Exercise: What you give back must match the data exactly, minus the pictures.

Provided material:
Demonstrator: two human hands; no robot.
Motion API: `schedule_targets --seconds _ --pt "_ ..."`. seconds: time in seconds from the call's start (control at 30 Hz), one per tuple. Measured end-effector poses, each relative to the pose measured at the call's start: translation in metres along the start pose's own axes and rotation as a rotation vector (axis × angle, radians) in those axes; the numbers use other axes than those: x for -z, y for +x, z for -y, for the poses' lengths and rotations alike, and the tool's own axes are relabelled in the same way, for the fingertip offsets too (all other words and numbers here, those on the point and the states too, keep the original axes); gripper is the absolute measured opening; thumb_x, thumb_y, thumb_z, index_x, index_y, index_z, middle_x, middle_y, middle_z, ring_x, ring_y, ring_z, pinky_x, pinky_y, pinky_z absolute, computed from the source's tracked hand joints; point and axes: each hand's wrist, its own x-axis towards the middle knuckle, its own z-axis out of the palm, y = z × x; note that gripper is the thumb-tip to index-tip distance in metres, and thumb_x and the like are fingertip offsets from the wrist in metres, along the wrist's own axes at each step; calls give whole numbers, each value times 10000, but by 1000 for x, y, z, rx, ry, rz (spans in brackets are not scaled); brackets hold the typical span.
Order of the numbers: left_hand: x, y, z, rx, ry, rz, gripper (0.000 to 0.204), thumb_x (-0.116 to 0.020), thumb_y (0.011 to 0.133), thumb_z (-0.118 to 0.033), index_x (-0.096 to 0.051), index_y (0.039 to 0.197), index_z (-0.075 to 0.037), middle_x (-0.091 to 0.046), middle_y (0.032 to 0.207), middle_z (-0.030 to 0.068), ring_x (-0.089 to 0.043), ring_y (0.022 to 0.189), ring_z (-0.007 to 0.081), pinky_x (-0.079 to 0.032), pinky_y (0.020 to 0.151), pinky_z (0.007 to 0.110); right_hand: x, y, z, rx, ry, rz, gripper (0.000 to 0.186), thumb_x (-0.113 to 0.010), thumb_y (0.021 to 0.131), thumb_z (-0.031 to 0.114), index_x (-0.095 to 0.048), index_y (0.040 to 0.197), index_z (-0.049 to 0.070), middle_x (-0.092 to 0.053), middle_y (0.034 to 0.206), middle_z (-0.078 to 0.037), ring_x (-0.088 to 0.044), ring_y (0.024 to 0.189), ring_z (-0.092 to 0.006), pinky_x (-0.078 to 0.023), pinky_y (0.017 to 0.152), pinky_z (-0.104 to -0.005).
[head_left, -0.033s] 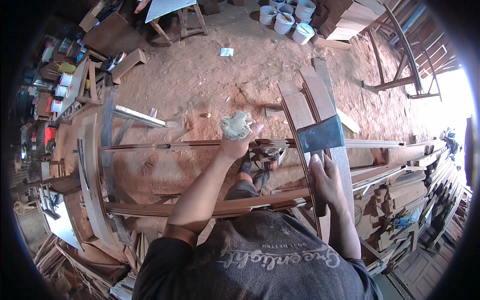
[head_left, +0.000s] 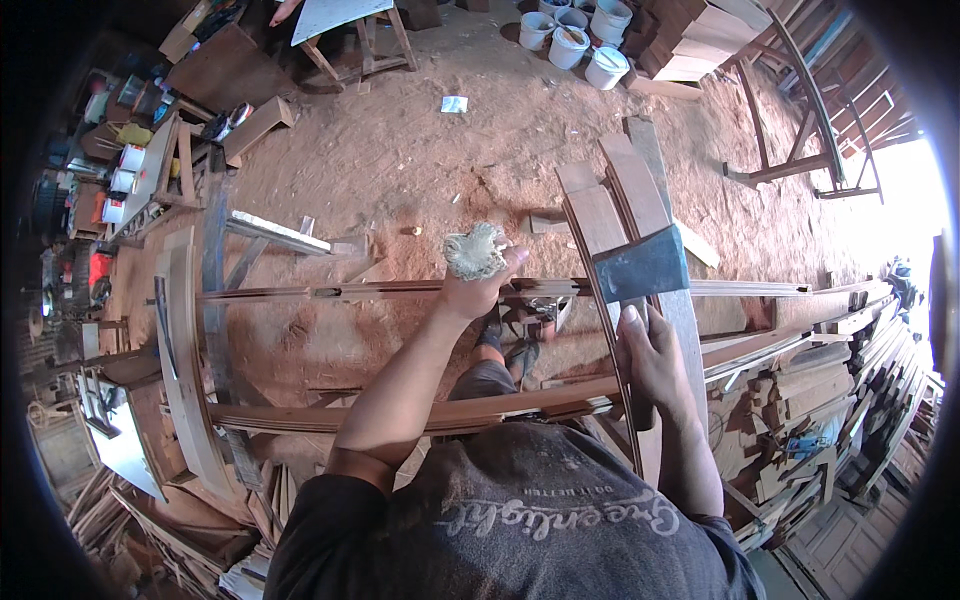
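In my left hand [head_left: 472, 296], held out in front of me, is a wad of pale, stringy fibre [head_left: 474, 250]. My fingers are closed round it from below, and the thumb shows on its right side. My right hand [head_left: 655, 365] grips the short handle of a hatchet [head_left: 640, 270], with the thumb along the handle. The dark blue-grey head lies across the upright wooden boards [head_left: 597, 215] on my right; whether it touches them I cannot tell. Between my arms, long wooden strips [head_left: 400, 290] run from left to right.
A wooden rail [head_left: 330, 418] crosses close to my body. Timber is piled [head_left: 800, 400] at the right. White buckets [head_left: 570, 45] and stacked brown boards [head_left: 690, 45] stand at the far side. A pale-topped trestle table [head_left: 338, 15] is far left of centre; dusty ground [head_left: 400, 150] lies between.
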Motion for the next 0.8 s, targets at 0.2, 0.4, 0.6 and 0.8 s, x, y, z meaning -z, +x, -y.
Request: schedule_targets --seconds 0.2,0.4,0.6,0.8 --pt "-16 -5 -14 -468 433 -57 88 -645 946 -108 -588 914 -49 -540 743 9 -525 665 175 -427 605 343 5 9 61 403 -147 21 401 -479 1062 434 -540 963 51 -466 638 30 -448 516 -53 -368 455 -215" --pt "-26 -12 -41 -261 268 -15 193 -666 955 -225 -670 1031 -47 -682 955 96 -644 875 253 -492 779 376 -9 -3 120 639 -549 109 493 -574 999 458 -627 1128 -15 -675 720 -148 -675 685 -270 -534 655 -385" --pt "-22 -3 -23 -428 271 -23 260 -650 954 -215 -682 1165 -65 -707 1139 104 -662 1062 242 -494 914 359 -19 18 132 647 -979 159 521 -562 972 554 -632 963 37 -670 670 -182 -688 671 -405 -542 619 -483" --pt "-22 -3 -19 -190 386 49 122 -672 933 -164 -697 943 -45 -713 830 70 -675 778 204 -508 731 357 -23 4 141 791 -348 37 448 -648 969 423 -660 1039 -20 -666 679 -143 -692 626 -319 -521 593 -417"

Your solution:
Demonstrator: two human hands; no robot.
Motion API: `schedule_targets --seconds _ --pt "_ ..."`. seconds: time in seconds from the call's start (control at 30 Hz), one per tuple. Measured end-effector poses, each relative to the pose measured at the call's start: translation in metres along the start pose's own axes and rotation as a rotation vector (axis × angle, radians) in those axes; the numbers use other axes than those: x for -z, y for +x, z for -y, for the poses' lengths and rotations alike, and the tool's own axes are relabelled in the same way, for the fingertip offsets too (all other words and numbers here, those on the point and the states too, keep the original axes); gripper is the absolute measured opening; thumb_x, thumb_y, thumb_z, index_x, index_y, index_z, middle_x, middle_y, middle_z, ring_x, ring_y, ring_z, pinky_x, pinky_y, pinky_z absolute, computed from the source's tracked hand joints; point and axes: each hand's wrist, its own x-axis towards the middle knuckle, its own z-axis out of the palm, y = z × x; note that gripper is the thumb-tip to index-tip distance in metres, and thumb_x and the like are fingertip offsets from the wrist in metres, along the wrist's own axes at each step; calls give whole numbers, each value times 10000, but by 1000 for x, y, z, rx, ry, rz (spans in brackets are not scaled); brackets hold the typical span.
Order of the numbers: left_hand: x, y, z, rx, ry, rz, gripper (0.000 to 0.204), thumb_x (-0.116 to 0.020), thumb_y (0.011 to 0.133), thumb_z (-0.118 to 0.033), index_x (-0.096 to 0.051), index_y (0.039 to 0.197), index_z (-0.075 to 0.037), middle_x (-0.091 to 0.046), middle_y (0.032 to 0.207), middle_z (-0.030 to 0.068), ring_x (-0.089 to 0.043), ring_y (0.022 to 0.189), ring_z (-0.007 to 0.081), pinky_x (-0.079 to 0.032), pinky_y (0.020 to 0.151), pinky_z (0.007 to 0.110); right_hand: x, y, z, rx, ry, rz, gripper (0.000 to 0.186), thumb_x (-0.113 to 0.010), thumb_y (0.021 to 0.131), thumb_z (-0.031 to 0.114), index_x (-0.095 to 0.048), index_y (0.040 to 0.197), index_z (-0.049 to 0.070), middle_x (-0.092 to 0.053), middle_y (0.034 to 0.206), middle_z (-0.078 to 0.037), ring_x (-0.088 to 0.044), ring_y (0.024 to 0.189), ring_z (-0.092 to 0.006), pinky_x (-0.078 to 0.023), pinky_y (0.017 to 0.152), pinky_z (-0.104 to -0.005).
[head_left, -0.033s] 
[head_left, +0.000s] 
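In my left hand [head_left: 472, 296], held out in front of me, is a wad of pale, stringy fibre [head_left: 474, 250]. My fingers are closed round it from below, and the thumb shows on its right side. My right hand [head_left: 655, 365] grips the short handle of a hatchet [head_left: 640, 270], with the thumb along the handle. The dark blue-grey head lies across the upright wooden boards [head_left: 597, 215] on my right; whether it touches them I cannot tell. Between my arms, long wooden strips [head_left: 400, 290] run from left to right.
A wooden rail [head_left: 330, 418] crosses close to my body. Timber is piled [head_left: 800, 400] at the right. White buckets [head_left: 570, 45] and stacked brown boards [head_left: 690, 45] stand at the far side. A pale-topped trestle table [head_left: 338, 15] is far left of centre; dusty ground [head_left: 400, 150] lies between.
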Motion for the next 0.8 s, targets at 0.2, 0.4, 0.6 and 0.8 s, x, y, z meaning -z, +x, -y.
Request: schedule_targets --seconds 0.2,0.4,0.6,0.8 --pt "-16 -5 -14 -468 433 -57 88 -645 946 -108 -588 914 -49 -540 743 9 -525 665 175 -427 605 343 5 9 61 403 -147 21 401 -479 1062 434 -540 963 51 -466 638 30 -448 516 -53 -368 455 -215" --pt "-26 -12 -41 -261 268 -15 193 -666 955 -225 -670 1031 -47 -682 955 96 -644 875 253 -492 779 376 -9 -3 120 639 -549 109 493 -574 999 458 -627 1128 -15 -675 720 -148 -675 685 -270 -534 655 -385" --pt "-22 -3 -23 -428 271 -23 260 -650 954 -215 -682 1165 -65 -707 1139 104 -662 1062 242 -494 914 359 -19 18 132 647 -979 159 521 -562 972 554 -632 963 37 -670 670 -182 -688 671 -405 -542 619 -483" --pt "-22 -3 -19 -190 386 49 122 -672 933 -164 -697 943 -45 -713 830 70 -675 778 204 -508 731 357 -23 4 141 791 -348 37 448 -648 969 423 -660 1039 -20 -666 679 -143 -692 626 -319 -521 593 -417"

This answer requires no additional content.